Akibat chatting aku via WA dengan seorang kerabatku kemarin lusa, seketika aku mendapat insight. Dalam chat kami kemarin lusa itu, sehari sebelum Hari Kemerdekaan RI yang ke-77, kami sempat membahas tentang seorang tokoh politik yang disebutkan dalam catatanku sebelumnya. Ya, kami berdua membahas tokoh politik itu yang aslinya hanya berniat untuk membatasi volume suara toa untuk mengumandangkan adzan itu. Lalu, kami berdua terpikirkan akan suatu hal : mengapa hewan anjing dianggap begitu rendahnya, terutama dalam hukum agama Islam, sehingga sang tokoh menuai kontroversi karena menyebutkan hewan itu.
"Pihak Kemenag juga tak bisa memaksakan persepsi masyarakat soal azan dan gonggongan anjing."
Sumber kutipan dari kalimat di atas, bacalah di sini.

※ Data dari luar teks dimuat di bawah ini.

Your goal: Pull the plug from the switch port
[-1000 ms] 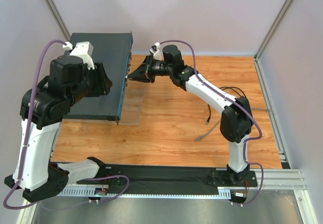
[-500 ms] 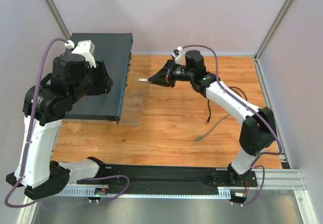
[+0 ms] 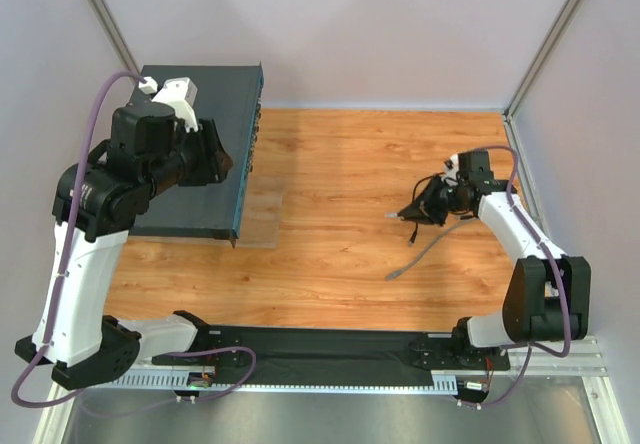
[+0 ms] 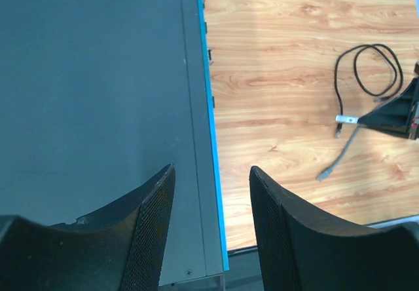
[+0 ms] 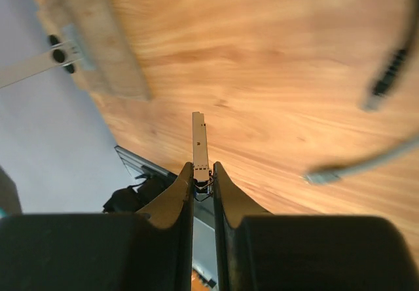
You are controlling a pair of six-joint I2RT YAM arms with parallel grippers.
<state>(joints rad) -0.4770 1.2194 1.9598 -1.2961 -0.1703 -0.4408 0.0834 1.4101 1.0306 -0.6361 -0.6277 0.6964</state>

Topik ini memang sudah tidak lagi hangat, karena sudah berlalu hampir enam bulan yang lalu. Namun, bagiku terasa begitu relatable. Karena hewan anjing begitu di-degrading, terutama masyarakat yang termasuk muslim, terpicu emosinya duluan begitu mendengar nama hewan itu dijadikan analogi, apalagi dengan panggilan untuk melakukan ibadah salat wajib lima waktu. Padahal jika saja kita mau meluangkan sedikit waktu kita untuk mencermati maksud dari perkataan tokoh tersebut, kita akan menyadari bahwa terlalu tidak wajar jika sampai beliau membenci adzan dengan merendahkannya hingga dibandingkan dengan suara gonggongan anjing.

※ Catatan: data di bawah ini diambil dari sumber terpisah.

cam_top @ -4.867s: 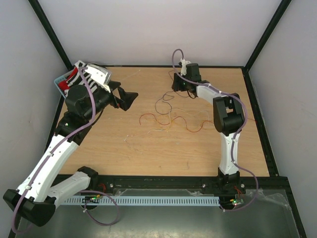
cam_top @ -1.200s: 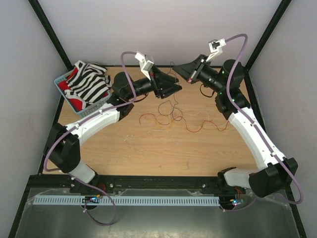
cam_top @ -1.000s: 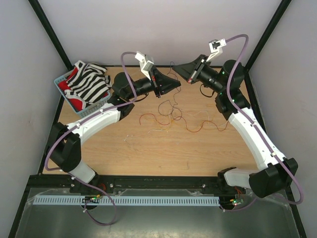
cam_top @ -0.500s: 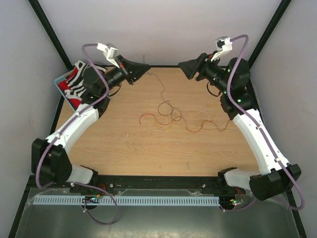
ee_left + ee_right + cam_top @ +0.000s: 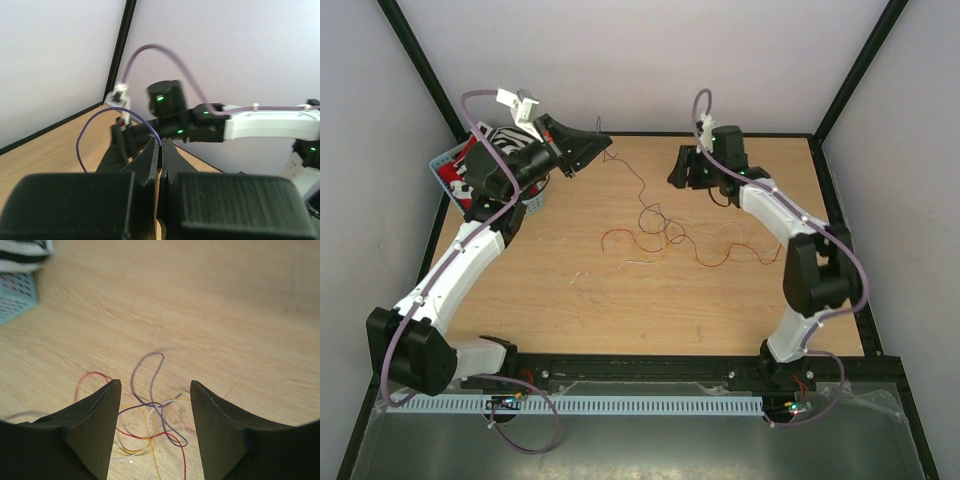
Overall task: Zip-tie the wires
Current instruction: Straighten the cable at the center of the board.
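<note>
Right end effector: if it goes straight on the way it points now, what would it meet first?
Probably the wires lying on the table, framed between the open fingers of the right end effector; depth is unclear.

two white arms, black joints, purple cables

both are built alike. the left arm point(image 5: 460, 262) and right arm point(image 5: 772, 207) have smooth white shells on the long links and chunky, rounded black joints point(image 5: 815, 275). a thick purple left cable point(image 5: 470, 108) arcs off the wrist and runs down the links. the right cable point(image 5: 851, 262) is the same purple, clipped to the white shell. a small white connector point(image 5: 516, 100) sits at the left wrist end. green lights point(image 5: 161, 98) glow on the right arm's black housings. the bases point(image 5: 775, 378) are black. the left gripper point(image 5: 161, 147) has blocky matte-black bodies and thin dark fingers. the right gripper point(image 5: 155, 385) has fingers point(image 5: 95, 425) like broad black wedges with rounded tips.
</note>
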`<state>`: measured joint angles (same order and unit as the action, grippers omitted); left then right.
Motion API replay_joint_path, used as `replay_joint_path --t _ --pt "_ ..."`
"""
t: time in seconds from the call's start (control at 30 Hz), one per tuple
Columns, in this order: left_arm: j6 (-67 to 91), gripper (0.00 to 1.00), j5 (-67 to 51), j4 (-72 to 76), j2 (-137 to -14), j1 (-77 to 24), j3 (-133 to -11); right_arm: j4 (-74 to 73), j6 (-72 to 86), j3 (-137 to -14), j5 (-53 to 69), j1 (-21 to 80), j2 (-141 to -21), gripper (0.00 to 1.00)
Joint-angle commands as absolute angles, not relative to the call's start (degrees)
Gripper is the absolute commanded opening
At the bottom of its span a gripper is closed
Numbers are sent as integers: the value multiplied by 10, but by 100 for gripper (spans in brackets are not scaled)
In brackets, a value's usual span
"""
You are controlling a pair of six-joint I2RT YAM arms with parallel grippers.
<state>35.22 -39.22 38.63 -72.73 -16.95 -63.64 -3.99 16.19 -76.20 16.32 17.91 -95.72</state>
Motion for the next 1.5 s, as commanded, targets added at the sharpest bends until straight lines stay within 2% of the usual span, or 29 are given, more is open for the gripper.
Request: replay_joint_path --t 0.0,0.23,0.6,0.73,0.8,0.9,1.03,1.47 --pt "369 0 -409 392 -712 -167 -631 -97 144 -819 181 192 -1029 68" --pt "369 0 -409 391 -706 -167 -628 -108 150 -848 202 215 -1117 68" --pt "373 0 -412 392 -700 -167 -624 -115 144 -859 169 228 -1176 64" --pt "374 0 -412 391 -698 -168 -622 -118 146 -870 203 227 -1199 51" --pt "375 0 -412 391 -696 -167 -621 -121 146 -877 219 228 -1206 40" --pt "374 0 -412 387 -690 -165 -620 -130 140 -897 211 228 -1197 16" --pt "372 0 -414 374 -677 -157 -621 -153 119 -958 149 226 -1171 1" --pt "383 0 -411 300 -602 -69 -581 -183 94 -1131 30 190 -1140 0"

Setelah aku mendengarkan perkataannya beliau dari satu video karena berangkat dari rasa penasaranku, dari intonasi bicaranya jelas tidak ada kebencian terhadap adzan. Beliau menyebutkan hewan tersebut hanya sebagai sesuatu yang memiliki tingkat kekerasan suara yang sama atau mirip. Niat beliau hanya untuk mengatur tingkat kekerasan dari adzan, jangan sampai yang fungsinya adalah untuk mengajak umat muslim untuk beribadah malah jadi mengganggu masyarakat. Karena nilai dari hewan yang begitu dianggap rendahnya, terutama anjing, maksud baik dari beliau malah tertutupi dan memicu keributan.
"Kepada saudaraku yang akan berdemo saya mengajak kita semua untuk secara otentik dan jujur mendengarkan bisikan nurani terdalam kita tanpa ada benci, dendam dan kepentingan tentang pernyataan Gus Menteri," ujar Direktur Jenderal Bimas Islam Kemenag, Kamaruddin Amin kepada VIVA di Jakarta, Jumat, 4 Maret 2022.
Dia menambahkan, "Sembari membaca secara utuh pernyataan beliau, memahami konteks dan substansi surat edarannya. Insya Allah bisikan rohani kita akan berkata bahwa Gus Menteri punya niat baik, tidak ada maksud membandingkan antara suara azan dan gonggongan anjing."
Ia menjelaskan, latar belakang menteri agama sebagai seorang santri yang tumbuh besar di lingkungan pesantren di bawah tempaan almarhum ayahnya yang seorang ulama tak mungkin melakukan seperti yang dipersepsikan itu.
Sumber kutipan kalimat di atas berasal dari alamat ini.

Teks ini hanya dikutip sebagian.